The present invention relates to a metal nanopowder agglomerate that can be used for precision sintered parts and the like and a method of manufacturing the same.

Nano-sized particles exhibit unique physicochemical properties when compared to bulk materials. Metal nanopowders with sizes of several hundred nanometers or less have enormous specific surface areas. This results in very high interpowder friction during die molding, resulting in low molding densities of less than 50% under normal molding conditions.

Since nano powders have high sinterability, high density can be secured during sintering to sufficiently overcome the low molding density mentioned above, but high shrinkage rate generated from low molding density to full densification can make product dimensional stability It is a big factor.

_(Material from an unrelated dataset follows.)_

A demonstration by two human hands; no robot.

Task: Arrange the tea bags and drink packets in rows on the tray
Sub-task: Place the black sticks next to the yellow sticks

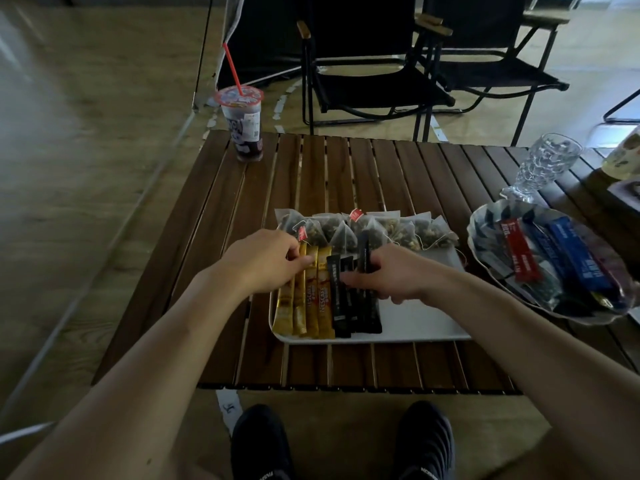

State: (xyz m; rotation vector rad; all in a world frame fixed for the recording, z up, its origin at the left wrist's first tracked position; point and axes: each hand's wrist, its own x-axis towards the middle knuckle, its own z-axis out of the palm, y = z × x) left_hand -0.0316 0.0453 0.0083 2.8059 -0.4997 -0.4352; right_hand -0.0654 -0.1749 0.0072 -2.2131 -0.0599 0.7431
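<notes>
Slatted wood bench (221, 237) w/ white tray (415, 320) at centre-front. Glass bowl (475, 237) to the right of the tray holds blue & red packets (568, 251). Plastic cup (244, 126) w/ red straw at far-left corner.

Tea bags (408, 226) in a row along the tray's far edge. Gold packets (311, 306) side by side at tray's left, black packets (349, 313) right beside them.

Left hand (266, 261): fingers bent onto the gold tops, can't tell if pinching. Right hand (388, 275) grips one black stick (364, 251), tilted up over the black row.
</notes>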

In addition, the metal nano powder having the specific surface area as described above is generally limited in the powder preparation operation due to the explosive oxidizing property.

Due to such a reduction in molding density, dimensional stability of the product, and difficulty in handling, there is a problem in processing into parts. Therefore, it is time to develop a metal nano powder having excellent moldability applicable to precision sintered parts.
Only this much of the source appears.